Following Mexico's Declaration of Independence in September 1810, the area around Zitácuaro joined the insurgent cause under the leadership of Benedicto López, a local criollo farmer. In response to López's cutting off of the royal road between Mexico City and Valladolid, the viceroy sent a regiment of loyalist troops to put down the rebellion. This regiment was repulsed on 20 February 1811 and defeated on 22 May, and its captain, Juan Bautista de la Torre, was taken prisoner and killed by indigenous militia-men. Later that summer, Benedicto López surrendered control of the city to Ignacio López Rayón, who set up in Zitácuaro on 21 August 1811 the Suprema Junta Nacional Americana (the "Supreme American National Council"), recognised as the first attempt by the insurgents to establish an independent government. This outraged the royalist forces in Mexico City, which attacked the city and, on 12 January 1812, regained control, sacked it, and summarily razed it to the ground.
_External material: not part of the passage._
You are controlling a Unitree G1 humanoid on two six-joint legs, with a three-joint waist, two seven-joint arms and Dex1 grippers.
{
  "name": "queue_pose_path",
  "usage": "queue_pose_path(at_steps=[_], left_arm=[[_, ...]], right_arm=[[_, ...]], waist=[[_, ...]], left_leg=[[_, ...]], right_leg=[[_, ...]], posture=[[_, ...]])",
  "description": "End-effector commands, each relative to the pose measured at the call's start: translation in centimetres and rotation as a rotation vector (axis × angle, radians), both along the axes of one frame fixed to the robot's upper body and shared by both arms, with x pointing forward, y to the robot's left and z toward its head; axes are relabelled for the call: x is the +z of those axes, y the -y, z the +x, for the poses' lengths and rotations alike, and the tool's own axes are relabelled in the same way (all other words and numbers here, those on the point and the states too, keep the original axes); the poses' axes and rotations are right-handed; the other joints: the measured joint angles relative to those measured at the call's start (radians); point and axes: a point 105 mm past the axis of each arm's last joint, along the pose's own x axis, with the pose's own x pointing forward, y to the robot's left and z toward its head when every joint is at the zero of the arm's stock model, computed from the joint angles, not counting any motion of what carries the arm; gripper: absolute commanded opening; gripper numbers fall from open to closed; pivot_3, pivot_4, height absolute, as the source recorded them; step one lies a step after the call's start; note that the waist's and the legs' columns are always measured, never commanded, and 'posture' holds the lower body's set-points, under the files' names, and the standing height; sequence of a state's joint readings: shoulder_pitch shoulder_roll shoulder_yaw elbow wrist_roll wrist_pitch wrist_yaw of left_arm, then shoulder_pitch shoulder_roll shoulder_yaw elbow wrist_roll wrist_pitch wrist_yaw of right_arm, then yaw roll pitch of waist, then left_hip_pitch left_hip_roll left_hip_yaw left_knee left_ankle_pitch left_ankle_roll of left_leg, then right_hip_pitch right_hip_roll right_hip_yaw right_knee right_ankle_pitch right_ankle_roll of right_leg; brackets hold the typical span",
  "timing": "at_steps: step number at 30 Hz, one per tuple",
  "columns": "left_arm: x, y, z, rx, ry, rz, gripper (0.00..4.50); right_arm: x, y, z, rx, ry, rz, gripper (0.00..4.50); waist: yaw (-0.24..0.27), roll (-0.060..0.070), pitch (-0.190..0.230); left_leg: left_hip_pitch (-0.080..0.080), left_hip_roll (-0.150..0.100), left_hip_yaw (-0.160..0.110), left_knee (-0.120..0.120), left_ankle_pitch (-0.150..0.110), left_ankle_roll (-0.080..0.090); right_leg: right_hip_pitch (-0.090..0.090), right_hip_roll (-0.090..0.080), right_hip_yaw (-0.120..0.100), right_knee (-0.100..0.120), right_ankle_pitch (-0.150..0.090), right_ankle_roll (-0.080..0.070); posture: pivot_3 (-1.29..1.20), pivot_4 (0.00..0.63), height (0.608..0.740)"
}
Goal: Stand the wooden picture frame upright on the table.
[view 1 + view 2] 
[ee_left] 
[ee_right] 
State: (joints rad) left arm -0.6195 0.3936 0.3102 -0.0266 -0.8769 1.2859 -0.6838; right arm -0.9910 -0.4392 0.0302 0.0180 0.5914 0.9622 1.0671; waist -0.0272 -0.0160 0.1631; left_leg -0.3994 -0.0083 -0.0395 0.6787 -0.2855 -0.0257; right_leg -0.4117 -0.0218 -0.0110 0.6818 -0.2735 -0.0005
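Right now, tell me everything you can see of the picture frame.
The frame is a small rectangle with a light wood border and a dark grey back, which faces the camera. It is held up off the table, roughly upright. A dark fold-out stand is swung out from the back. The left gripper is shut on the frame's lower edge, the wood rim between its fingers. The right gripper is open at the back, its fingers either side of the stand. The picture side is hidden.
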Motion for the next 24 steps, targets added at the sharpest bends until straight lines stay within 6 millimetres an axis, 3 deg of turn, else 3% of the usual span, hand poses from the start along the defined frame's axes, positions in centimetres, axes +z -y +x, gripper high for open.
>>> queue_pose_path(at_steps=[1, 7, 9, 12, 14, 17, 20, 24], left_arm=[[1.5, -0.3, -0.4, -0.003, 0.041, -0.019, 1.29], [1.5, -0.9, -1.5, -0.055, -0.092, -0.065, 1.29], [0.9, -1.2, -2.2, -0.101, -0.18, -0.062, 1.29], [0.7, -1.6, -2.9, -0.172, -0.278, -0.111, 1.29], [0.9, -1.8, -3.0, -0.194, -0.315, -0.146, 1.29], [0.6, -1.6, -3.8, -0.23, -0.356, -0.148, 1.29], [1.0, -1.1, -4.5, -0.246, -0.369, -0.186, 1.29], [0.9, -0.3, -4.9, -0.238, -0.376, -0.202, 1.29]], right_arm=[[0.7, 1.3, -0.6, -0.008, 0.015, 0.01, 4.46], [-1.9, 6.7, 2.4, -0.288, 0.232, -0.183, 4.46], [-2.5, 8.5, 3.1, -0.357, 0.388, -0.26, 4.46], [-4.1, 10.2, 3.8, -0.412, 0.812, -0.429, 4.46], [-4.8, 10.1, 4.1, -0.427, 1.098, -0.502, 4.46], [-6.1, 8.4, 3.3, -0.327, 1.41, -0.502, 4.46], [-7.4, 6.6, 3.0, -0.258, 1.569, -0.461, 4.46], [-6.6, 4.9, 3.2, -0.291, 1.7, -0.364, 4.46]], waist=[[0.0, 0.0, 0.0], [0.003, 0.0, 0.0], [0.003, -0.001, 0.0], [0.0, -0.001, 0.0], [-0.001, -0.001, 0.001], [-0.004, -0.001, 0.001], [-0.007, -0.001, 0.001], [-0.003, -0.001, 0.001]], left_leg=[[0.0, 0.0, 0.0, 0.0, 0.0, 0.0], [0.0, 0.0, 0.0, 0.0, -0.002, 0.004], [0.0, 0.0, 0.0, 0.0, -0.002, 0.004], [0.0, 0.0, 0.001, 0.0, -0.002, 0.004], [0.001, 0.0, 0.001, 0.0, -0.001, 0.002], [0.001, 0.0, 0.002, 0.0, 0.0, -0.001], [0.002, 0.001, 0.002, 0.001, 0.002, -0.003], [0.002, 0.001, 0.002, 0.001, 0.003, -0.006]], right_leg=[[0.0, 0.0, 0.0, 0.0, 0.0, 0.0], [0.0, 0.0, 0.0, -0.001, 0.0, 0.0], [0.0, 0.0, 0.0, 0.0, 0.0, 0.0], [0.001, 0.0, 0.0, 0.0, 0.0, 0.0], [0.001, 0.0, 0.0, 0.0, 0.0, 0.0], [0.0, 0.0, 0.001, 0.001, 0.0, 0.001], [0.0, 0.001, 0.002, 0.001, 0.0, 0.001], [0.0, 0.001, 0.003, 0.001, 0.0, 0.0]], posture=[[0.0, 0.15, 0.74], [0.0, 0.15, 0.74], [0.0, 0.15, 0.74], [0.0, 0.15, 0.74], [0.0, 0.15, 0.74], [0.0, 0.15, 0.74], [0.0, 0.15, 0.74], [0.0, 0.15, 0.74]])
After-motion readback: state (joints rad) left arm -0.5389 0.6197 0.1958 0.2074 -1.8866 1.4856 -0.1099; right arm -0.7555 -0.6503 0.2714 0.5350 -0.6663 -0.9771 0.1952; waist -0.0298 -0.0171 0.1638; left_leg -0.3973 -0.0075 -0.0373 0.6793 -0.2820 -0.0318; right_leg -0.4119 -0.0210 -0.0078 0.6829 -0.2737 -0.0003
The 1812 incident was the first burning of Zitácuaro. The second took place on 1 April 1855, at the hands of troops loyal to Gen. Antonio López de Santa Anna during the Revolution of Ayutla, in response to the city's expressed support for Gen. Juan Álvarez. The city was burnt to the ground on a third occasion on 15 April 1865 by French Imperial troops in reprisal for the Republicans' victory at Tacámbaro some days earlier.
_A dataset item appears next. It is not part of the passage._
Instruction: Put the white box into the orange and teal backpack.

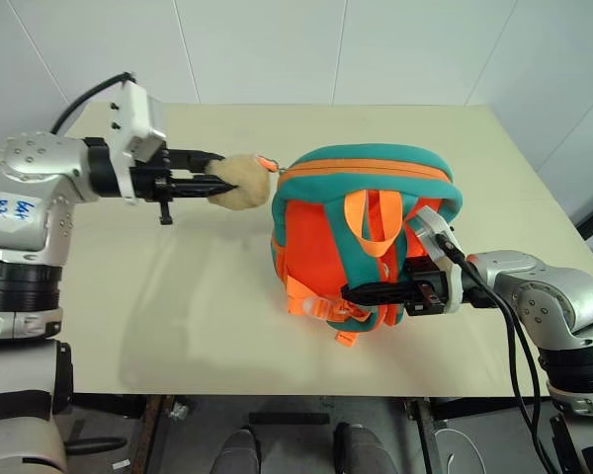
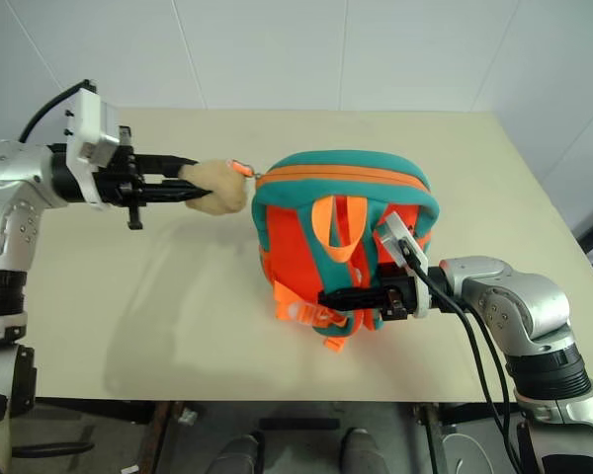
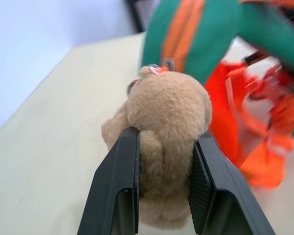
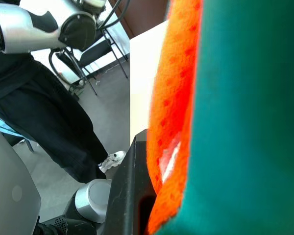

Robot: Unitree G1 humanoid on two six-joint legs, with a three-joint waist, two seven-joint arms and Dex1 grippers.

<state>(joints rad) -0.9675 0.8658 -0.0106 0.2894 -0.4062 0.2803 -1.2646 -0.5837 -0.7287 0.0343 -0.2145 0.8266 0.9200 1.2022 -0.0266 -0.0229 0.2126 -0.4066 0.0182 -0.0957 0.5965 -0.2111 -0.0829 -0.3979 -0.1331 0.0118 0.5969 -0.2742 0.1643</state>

In recognition of the turbulent events of the previous half-century and the city's heroism, on 20 April 1868 President Benito Juárez issued a decree whereby San Juan Zitácuaro would henceforth be known by the name of "Heroica Zitácuaro".
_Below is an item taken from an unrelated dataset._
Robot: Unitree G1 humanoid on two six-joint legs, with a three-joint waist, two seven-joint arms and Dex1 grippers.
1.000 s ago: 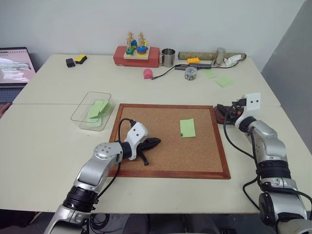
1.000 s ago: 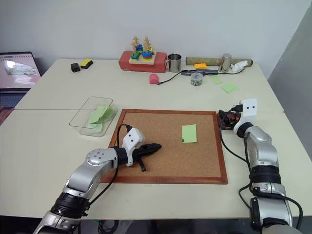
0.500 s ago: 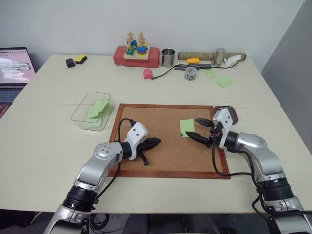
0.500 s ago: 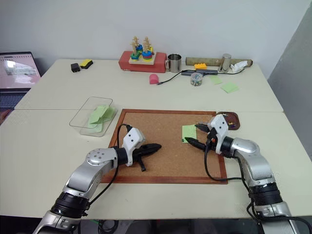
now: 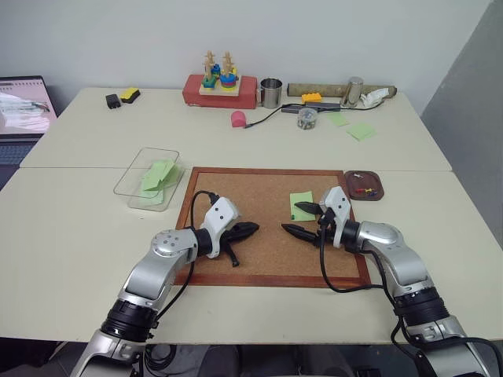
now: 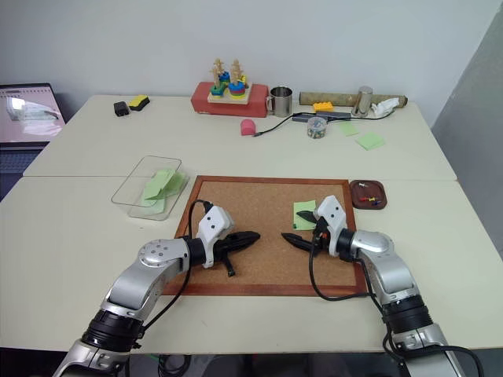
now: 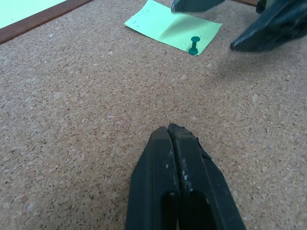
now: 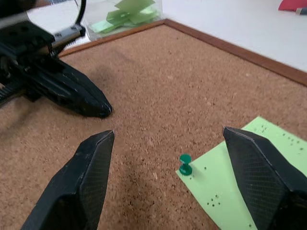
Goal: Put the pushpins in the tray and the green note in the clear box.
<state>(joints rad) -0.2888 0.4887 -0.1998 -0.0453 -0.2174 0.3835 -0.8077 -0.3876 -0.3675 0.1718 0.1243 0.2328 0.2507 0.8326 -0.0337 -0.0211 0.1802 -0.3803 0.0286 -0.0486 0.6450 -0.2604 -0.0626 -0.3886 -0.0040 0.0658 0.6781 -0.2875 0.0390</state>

Four people died during a shootout at a motorcycle repair shop during a supposed drug deal gone bad on 25 May 2020 at the height of the COVID-19 pandemic in Mexico. 1,522 infections and 132 deaths were reported in the state on 30 May, with 26 infections and eight deaths in Zitácuaro.

==Tourism==

===Presa del bosque===

Presa del bosque is an important dam built between 1951 and 1954 by the Commission Federal de Electricidad. The Presa del Bosque is supplied by the Zitácuaro River (or San Juan Viejo), the San Isidro and a tributary of the Tuxpan River. It is located 1,742 meters above sea level. The dam has a capacity of 248 million cubic meters and belongs to the Miguel Alemán hydroelectric system. Its water is conducted to the regulatory dam of Colorines in the State of México. The water is used in hydroelectric plants in Ixtapatongo, Santa Barbara and Tingambato. It is located 5 kilometers from the south of the Zitácuaro beside the Zitácuaro-Huetamo Road. The main entrance is from the pueblo colonia linda vista and the dam is surrounded by the towns of La Y Griega, La Encarnacion, La Palma, Los Sapotes and other smaller communities. It is a tourist destination, and fishing, camping and other activities are permitted. The area is especially popular in Holy Week when the municipal authorities organize various activities.

People swim in the dam water because of its mythical curing powers. It is also a popular area for football, volleyball, riding and other recreational pursuits.